Faithful in the Battle

The Foundation of My Faith

Growing up a cradle catholic, I was exposed to the faith from a young age. However, my faith was lukewarm at best. The turning point of my faith life was during a catechism retreat, where I mustered the courage to go for one of the most powerful confessions of my life. After the confession, a miracle occurred and Jesus revealed to me to choose “Gabriel” as my confirmation name, prompting me to live my life as a messenger of God to the people around me. 

Sure enough, after confirmation, I started becoming more active in my faith, being involved in my parish community in Christ the King. I started volunteering every week with Catholic Welfare Services’ Night Mission program, heading onto the streets of Singapore to seek rough sleepers and befriend them. Entering university, I joined the FIDES Catholic Society in SMU. I was in a great place – leading an active faith life, with good grades, taking on leadership roles in my CCAs, contributing actively to serving the homeless in Singapore and extremely happy with God.

Life’s Unpredictable Turn of Events 

During the second semester of university, after a routine medical checkup, one of my family members received the sudden news of being diagnosed with a life-threatening, critical health condition, taking my entire family by surprise. I remember vividly the day we sat at the dining table, in tears at the reality of the situation. At that point, I was also struggling in a long-term relationship, having constant disagreements with my girlfriend. Although painful, I decided to end the relationship, thereby losing a source of support back then.

All my friends know me as one of the most patient people they know, not once seeing me angry. However, being emotionally unstable in trying to juggle all my hurts, coupled with being forced to stay at home due to the Circuit Breaker, it led to a major argument with my father and my punching of a huge hole into a shoe cabinet at home.  Starting an internship at that point of time was emotionally draining, having to appear positive every day. 

My string of unfortunate events did not end there. With my friends’ awareness of my plight, they wanted to take me for ice cream to cheer me up. However, upon reaching the shop in a taxi, I opened the door and accidentally knocked over a motorcyclist that had squeezed between the curbside and taxi. The last thing I needed at that point was confrontation.  Unfortunately, the motorcyclist that I had knocked into wanted to fight. I tried to remain calm and focused on settling the insurance claims. However, once my friends arrived, I lost control, breaking down into tears at the roadside.

I did not want to face anyone the rest of that night, so I told my friends to let me be while I walked home. The irony was that while I had been serving the homeless every week for the past 2 years, that night, I was the one who was homeless – sleeping at Bishan Park. That was the lowest point in my life, and I remember saying, “I want to leave this world.”

Rediscovering God Again 

I signed up for the Combined University Retreat (CUR) 2020 unwillingly, deciding to give God one last chance. On the first day, there was a testimony shared that resonated deeply with me, making me realize that I had been seeking validation through the secular world.

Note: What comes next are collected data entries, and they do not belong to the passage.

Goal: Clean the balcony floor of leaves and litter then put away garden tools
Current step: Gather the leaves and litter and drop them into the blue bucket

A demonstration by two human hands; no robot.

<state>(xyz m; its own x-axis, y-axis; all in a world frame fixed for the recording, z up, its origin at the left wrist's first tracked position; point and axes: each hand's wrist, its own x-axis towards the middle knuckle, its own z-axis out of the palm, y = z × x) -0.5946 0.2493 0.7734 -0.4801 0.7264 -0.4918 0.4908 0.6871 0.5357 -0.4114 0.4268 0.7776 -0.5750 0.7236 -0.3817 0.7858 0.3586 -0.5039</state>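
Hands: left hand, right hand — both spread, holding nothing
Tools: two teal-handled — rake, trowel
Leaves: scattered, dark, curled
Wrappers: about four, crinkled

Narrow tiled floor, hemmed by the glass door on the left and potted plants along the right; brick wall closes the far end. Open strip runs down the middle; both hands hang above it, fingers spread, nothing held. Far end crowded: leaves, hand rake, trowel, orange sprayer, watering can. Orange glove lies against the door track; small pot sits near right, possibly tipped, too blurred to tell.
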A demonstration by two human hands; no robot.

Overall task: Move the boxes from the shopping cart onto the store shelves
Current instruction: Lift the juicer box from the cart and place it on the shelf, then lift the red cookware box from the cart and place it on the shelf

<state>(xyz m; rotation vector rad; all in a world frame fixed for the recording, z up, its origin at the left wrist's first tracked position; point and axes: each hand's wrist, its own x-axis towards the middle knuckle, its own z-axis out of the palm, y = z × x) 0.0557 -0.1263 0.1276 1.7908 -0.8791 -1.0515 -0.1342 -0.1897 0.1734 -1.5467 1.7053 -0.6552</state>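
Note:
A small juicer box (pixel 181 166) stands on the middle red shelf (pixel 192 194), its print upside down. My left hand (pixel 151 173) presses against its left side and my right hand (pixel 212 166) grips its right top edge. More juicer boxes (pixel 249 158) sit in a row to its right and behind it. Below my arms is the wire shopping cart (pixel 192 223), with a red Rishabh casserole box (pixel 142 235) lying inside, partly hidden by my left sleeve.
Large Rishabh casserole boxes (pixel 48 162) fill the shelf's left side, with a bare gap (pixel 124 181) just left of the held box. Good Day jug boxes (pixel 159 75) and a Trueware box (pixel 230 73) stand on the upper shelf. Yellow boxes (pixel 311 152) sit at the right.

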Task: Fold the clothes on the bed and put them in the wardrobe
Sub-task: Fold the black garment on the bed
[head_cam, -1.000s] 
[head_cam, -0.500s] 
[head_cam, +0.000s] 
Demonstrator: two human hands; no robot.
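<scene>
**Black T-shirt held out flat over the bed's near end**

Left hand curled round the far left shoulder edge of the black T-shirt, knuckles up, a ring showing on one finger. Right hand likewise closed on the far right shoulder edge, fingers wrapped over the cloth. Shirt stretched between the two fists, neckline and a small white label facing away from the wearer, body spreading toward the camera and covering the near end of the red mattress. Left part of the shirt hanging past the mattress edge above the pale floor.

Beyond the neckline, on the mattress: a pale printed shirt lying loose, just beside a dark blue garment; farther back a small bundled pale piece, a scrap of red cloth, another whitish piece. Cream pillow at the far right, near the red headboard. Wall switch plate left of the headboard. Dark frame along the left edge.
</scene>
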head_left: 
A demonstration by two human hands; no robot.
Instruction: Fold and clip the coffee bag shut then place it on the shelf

During prayer ministry, God spoke to me saying, “Kenneth, I love you. I love you for who you are, not for your achievements, but just for who you are. You are my beloved son. It’s okay not to be independent anymore and you can turn back to me. Just like the prodigal son, I will welcome you back no matter how scarred you are.” 

Feeling overwhelmed, I cast aside all my pride and brokenness, and went straight to a priest for the Sacrament of Reconciliation. I broke down in tears and gave one of the sincerest confessions in my life. I finally felt the sense of peace that I’d been longing for, breaking away from the chain of sin that had held me back from realizing God’s love for me.

During CUR, the image of David & Goliath appeared to me. Coincidentally during mass, the priest shared that it was not the slingshot that defeated Goliath, but rather the faith that David had.

Image of David & Goliath drawn by Kenneth during CUR 2020

6 months since CUR, I can proudly claim the miracles that God has worked in my life after I had placed my complete faith in him. God has provided immense healing for my family member’s condition, mended my broken relationship with my father, and has used me as his messenger to inspire my university and parish community members through the sharing of my faith journey. 

I know that I will be facing many Goliaths as I continue in my journey of life, but I am now renewed with the truth that so long as I have faith, with God, nothing is impossible.